In the last lecture we saw how to declare and use objects in C++. Here is a main function taken from the greeter example I showed on Monday.
void main()
{
// Construct a Greeter object and tell it to greet.
Greeter g("Hello, world");
g.greet();
}
The variable g we are creating in this example to hold the Greeter object is a known as an automatic variable. Automatic variables are variables that appear automatically when we enter the scope in which they are declared. Most often, the scope for a variable consists of the particular block of curly braces within which the variable is declared. In the example above, the Greeter variable g is declared within the scope of the main function. Automatic variables disappear automatically and cease to exist when we leave the scope within which they are declared.
Here is a somewhat more sophisticated example to demonstrate how the scope rule and automatic variable declaration works.
void main()
{
string name;
cout << "Enter your name, or anon to be anonymous: ";
cin >> name;
if(name == "anon") {
Greeter genericGreeter("Hello, stranger");
genericGreeter.greet();
}
else {
Greeter specificGreeter(string("Hello, ") + name);
specificGreeter.greet();
}
}
The program creates two different Greeter objects for the two cases it encounters. In each case, the Greeter object exists only within the scope within which it is defined. Any attempt to access or use either of the Greeter objects outside their scopes will fail.
As an alternative to automatic variables, C++ offers dynamic variables. A dynamic variable consists of two parts: a pointer variable that is used to access the item in question, and a dynamically allocated item for the pointer variable to point to.

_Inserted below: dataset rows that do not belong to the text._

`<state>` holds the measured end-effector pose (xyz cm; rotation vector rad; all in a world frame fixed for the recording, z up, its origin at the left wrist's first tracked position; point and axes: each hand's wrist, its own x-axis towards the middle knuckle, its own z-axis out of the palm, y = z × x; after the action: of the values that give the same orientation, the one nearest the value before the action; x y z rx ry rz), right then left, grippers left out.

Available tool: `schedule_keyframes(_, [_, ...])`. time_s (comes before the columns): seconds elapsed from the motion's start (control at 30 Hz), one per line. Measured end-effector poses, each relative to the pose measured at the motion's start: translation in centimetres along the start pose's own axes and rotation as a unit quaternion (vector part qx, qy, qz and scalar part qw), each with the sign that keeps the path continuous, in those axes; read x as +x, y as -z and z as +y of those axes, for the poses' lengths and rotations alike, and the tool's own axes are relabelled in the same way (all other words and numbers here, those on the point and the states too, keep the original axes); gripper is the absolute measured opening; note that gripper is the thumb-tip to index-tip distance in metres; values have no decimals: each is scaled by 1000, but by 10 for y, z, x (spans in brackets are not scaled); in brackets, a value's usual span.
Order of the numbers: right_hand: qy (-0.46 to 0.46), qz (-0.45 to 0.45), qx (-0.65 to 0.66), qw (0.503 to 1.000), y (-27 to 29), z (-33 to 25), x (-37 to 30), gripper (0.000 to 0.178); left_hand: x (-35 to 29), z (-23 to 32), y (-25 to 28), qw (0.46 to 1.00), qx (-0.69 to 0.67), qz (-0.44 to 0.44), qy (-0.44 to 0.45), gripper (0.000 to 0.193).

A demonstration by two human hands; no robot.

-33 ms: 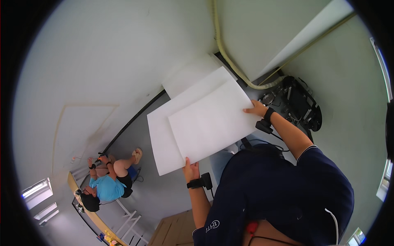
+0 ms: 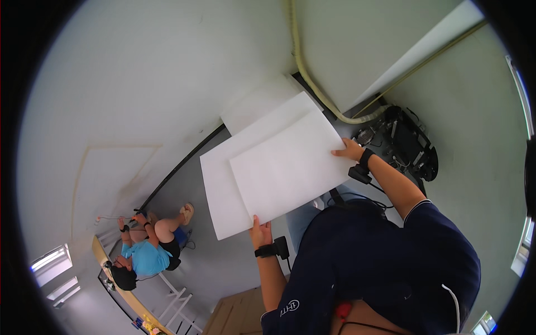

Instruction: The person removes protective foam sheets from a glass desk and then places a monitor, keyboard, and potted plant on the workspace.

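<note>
Above the floor (image 2: 206, 223), a smaller white sheet (image 2: 287, 164) overlaps a larger white sheet (image 2: 216, 181). The left hand (image 2: 261, 233) has its fingers pinching the smaller one's near left corner; the right hand (image 2: 350, 150), its right edge. The navy shirt (image 2: 385, 262) bears pale lettering.

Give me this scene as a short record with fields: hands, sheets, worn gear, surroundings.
Left hand: grips the near edge of the upper white sheet, thumb on top
Right hand: grips the sheet's right side, thumb on top
Sheets: upper one overlaps a lower white sheet, which shows along the left and far sides
Worn gear: black wrist strap on each arm
Left side: person in light-blue top, seated
Right side: black equipment
Far side: pale hose along the wall
</note>
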<state>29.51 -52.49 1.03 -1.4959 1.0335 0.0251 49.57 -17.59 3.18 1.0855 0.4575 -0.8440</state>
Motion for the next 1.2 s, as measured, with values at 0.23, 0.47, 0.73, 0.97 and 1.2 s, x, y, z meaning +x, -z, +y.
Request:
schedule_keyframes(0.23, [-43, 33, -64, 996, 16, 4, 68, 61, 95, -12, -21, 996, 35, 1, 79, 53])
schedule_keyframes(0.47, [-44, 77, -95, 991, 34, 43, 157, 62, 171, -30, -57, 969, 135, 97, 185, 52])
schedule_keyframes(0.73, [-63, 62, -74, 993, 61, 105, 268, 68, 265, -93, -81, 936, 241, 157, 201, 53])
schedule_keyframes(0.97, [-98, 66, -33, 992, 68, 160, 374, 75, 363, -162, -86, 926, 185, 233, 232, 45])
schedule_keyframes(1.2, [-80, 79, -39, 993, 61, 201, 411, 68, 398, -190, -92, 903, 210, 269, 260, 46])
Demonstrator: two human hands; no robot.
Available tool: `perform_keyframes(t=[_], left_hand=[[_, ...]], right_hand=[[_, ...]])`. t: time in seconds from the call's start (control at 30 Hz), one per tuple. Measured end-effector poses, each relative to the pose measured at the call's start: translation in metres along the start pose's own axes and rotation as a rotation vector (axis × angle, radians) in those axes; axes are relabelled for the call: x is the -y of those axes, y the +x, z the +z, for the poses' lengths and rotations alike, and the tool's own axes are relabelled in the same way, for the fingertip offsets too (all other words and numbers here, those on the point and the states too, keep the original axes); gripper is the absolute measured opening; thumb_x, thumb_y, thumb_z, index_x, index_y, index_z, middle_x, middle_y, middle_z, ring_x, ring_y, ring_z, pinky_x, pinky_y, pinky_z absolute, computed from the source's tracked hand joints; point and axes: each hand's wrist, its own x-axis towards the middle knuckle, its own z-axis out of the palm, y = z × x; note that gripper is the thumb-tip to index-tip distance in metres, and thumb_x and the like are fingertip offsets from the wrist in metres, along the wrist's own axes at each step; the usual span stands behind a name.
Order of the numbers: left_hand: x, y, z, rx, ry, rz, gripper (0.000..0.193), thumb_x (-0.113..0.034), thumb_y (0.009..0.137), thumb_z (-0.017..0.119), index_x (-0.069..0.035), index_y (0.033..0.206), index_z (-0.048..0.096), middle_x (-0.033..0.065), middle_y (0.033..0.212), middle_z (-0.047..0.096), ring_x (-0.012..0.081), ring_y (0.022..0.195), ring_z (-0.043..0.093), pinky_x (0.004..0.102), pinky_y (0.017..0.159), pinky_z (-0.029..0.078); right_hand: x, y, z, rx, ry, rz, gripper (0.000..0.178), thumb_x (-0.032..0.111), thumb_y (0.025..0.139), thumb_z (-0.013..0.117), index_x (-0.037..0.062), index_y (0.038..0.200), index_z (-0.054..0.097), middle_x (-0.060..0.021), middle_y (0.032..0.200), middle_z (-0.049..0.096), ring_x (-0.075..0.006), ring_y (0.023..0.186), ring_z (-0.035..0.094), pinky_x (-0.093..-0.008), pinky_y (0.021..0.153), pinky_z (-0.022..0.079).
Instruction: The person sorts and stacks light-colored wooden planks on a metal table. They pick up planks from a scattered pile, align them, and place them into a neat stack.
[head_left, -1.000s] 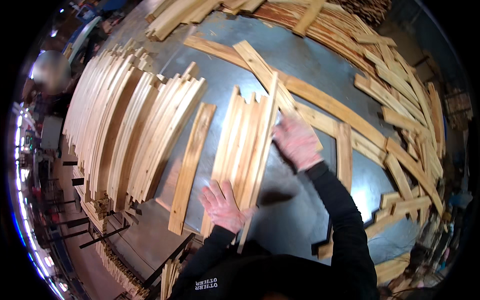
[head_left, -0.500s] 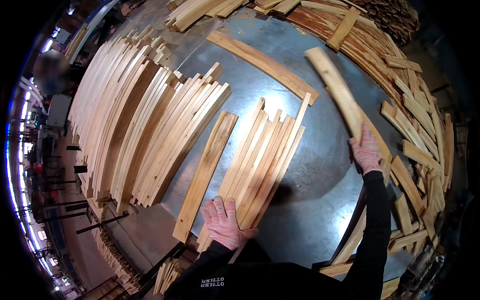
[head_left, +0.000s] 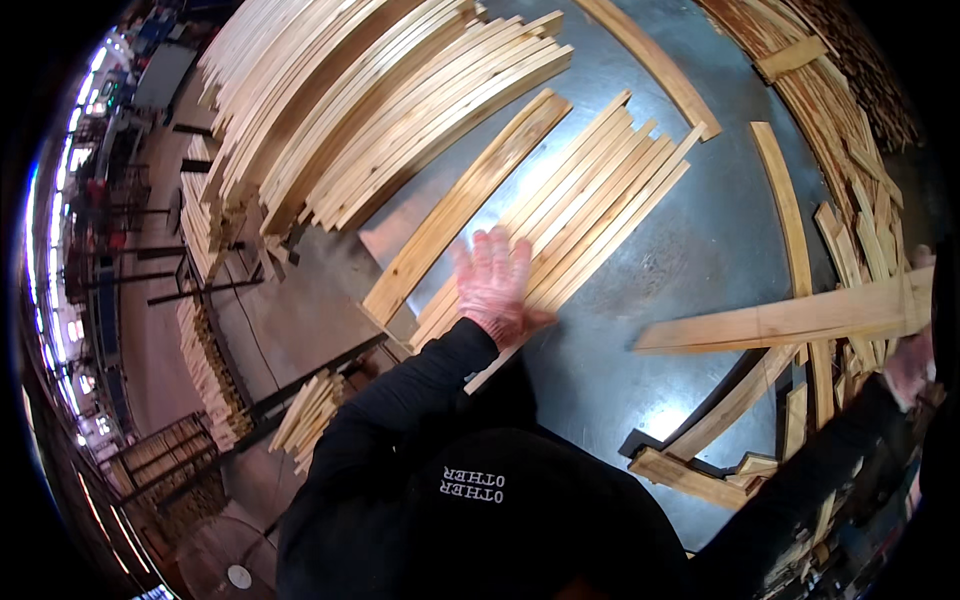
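Observation:
My left hand (head_left: 493, 285), in a pale pinkish glove, lies flat with spread fingers on the near part of a row of narrow wooden slats (head_left: 600, 195) set side by side on the metal table (head_left: 610, 370). Just left of that row, a single wider board (head_left: 465, 205) lies apart from it. Out at the far right, my right hand (head_left: 908, 368) grips one end of a wooden board (head_left: 780, 320). This board points leftward over the table's right part. Motion blurs the right hand, and some of its fingers are hidden.
A large stack of long slats (head_left: 390, 120) fills the upper left. One board (head_left: 655, 60) lies at the back, another (head_left: 785, 210) on the right. Loose offcuts (head_left: 860, 240) pile along the right edge. Short sticks (head_left: 308, 410) sit at the lower left.
My right hand has swung its board from pointing away to pointing left, moving farther right and nearer. The view has turned and shifted; my left hand stays on the slats.

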Motion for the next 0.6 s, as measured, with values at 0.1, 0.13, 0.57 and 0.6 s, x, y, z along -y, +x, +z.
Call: perform_keyframes(t=[0.1,0.13,0.57,0.6], left_hand=[[-0.025,-0.005,0.008,-0.305,-0.638,0.378,0.111,-0.059,0.073,0.078,0.006,0.151,0.033,0.0319,0.149,0.042,0.0452,0.141,0.039,0.0498,0.117,0.030],[-0.053,-0.011,-0.002,-0.005,-0.850,0.184,0.107,-0.060,0.076,0.075,0.003,0.152,0.034,0.0301,0.148,0.044,0.0425,0.141,0.041,0.0451,0.115,0.033],[-0.057,-0.029,0.043,0.692,-0.609,-0.258,0.065,-0.057,0.093,0.056,-0.001,0.127,0.056,0.0235,0.120,0.065,0.0404,0.110,0.063,0.0455,0.092,0.050],[-0.057,-0.028,0.039,0.700,-0.590,-0.211,0.066,-0.057,0.093,0.055,-0.001,0.129,0.054,0.0232,0.121,0.065,0.0402,0.110,0.063,0.0466,0.091,0.050]], right_hand=[[-0.056,-0.064,0.044,-0.198,0.013,0.246,0.066,0.052,0.105,0.032,-0.0030,0.137,0.048,-0.0205,0.129,0.060,-0.0314,0.128,0.054,-0.0448,0.116,0.037],[-0.071,-0.082,0.063,-0.286,0.157,0.321,0.068,0.055,0.104,0.032,-0.0026,0.135,0.050,-0.0203,0.126,0.060,-0.0310,0.126,0.054,-0.0441,0.115,0.038],[-0.146,-0.342,0.147,0.174,-0.055,0.803,0.041,0.046,0.101,0.055,0.0055,0.097,0.056,-0.0072,0.079,0.057,-0.0183,0.077,0.059,-0.0348,0.072,0.051],[-0.171,-0.396,0.163,0.120,0.078,0.897,0.038,0.040,0.103,0.055,0.0021,0.107,0.056,-0.0089,0.090,0.061,-0.0202,0.080,0.064,-0.0369,0.072,0.053]])
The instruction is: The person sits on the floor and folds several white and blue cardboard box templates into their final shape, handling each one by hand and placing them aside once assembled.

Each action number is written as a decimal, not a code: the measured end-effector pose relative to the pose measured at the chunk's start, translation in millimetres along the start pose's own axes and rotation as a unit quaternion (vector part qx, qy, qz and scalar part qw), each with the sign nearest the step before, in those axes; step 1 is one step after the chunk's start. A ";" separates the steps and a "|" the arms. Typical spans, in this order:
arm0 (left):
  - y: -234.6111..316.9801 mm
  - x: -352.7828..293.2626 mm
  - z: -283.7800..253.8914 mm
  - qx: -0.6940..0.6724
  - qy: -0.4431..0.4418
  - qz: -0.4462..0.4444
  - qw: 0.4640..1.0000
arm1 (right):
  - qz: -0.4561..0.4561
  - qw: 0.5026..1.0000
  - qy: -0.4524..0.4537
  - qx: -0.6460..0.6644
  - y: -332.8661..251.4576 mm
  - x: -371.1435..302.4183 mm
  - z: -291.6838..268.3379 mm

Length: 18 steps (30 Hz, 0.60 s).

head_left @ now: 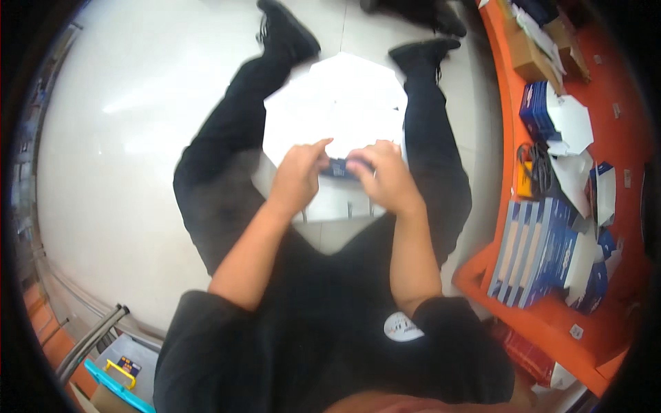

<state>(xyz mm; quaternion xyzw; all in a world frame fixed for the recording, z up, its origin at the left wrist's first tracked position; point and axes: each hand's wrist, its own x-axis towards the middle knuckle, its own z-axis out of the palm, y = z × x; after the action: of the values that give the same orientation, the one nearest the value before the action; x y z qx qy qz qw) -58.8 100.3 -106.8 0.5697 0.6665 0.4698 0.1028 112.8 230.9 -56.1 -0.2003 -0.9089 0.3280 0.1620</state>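
Between my spread legs lies a large white cardboard box blank, opened out, with several straight cut edges along its rim. Its near edge is turned up and shows a narrow dark blue printed flap. My left hand is closed at the left end of that flap, thumb and fingers on the cardboard. At the flap's right end my right hand grips with bent fingers, slightly smeared by motion. Below the flap, white panels with slots hang toward me.
To my right stands an orange shelf with a stack of blue-and-white flat boxes, a yellow device with a black cable and open cartons. At lower left is a grey bin with a turquoise rim, beside metal rails.
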 end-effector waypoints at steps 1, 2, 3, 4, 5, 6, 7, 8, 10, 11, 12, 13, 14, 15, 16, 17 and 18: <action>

A pointer variable is a variable that provides information about where something is located. Here is how to declare a pointer variable that is designed to point to a Greeter object:
Greeter *g;
The asterisk denotes g as a pointer variable. The purpose of pointer variables is to point to things. To use the pointer variable, you typically dereference the pointer to access the thing the pointer points to. C++ uses the * operator to do dereferencing. For example if you were to set up g to point to a Greeter object, this is how you would tell that Greeter to do the greet() method:
(*g).greet();
To use a pointer variable correctly, you have to give the pointer something to point to. This is usually done by a process called dynamic allocation. The following code dynamically creates a Greeter object with the C++ new operator. new returns a pointer to the object created, so we can assign that pointer to a pointer variable.
Greeter *g; // Allocate a pointer variable
g = new Greeter("Hello, world"); // Dynamically allocate a Greeter and
// store a pointer to it in g
By separating the pointer variable from the act of creating the thing to point to, we allow ourselves greater flexibility. The follow example shows another way to handle the situation we encountered in the previous example.
void main()
{
string name;
cout << "Enter your name, or anon to be anonymous: ";
cin >> name;
Greeter *g; // g is a pointer to a Greeter object
// g needs something to point to, so next we create a
// Greeter object.
if(name == "anon") {
g = new Greeter("Hello, stranger");
}
else {
g = new Greeter(string("Hello, ") + name);
}
// Now that g points to a valid Greeter, we can tell it to greet.
(*g).greet();
}
Since we are frequently going to be creating objects dynamically and using pointers to access those objects, we are very quickly going to find the usual syntax
(*g).greet();
to be clumsy and awkward. Fortunately, C++ offers a convenient alternative syntax.
g->greet();
This does exactly the same thing as the previous form, and is easier to type.
The flip side of dynamically allocating an object with new is the need to deallocate the object when we are done with it. When we create an object with new, we get an object that occupies some location in the memory, and a pointer we can use to access the object. When we are done using an object, we need to tell C++ to free up the space used by that object so that memory space can be reused for some other purpose. When you are done working with an object that you have created with new, you make it go away by using the delete operator:
Greeter *g;
g = new Greeter("Hello, world");
g->greet();
delete g;
If you forget to do that last step, you will generally not suffer immediate serious consequences. The only scenario in which it becomes essential to use delete is a situation in which your program is constantly creating and discarding large numbers of objects. If you forget to delete objects when you are done with them, they simply clog up the available memory space, and you may find yourself running out of memory.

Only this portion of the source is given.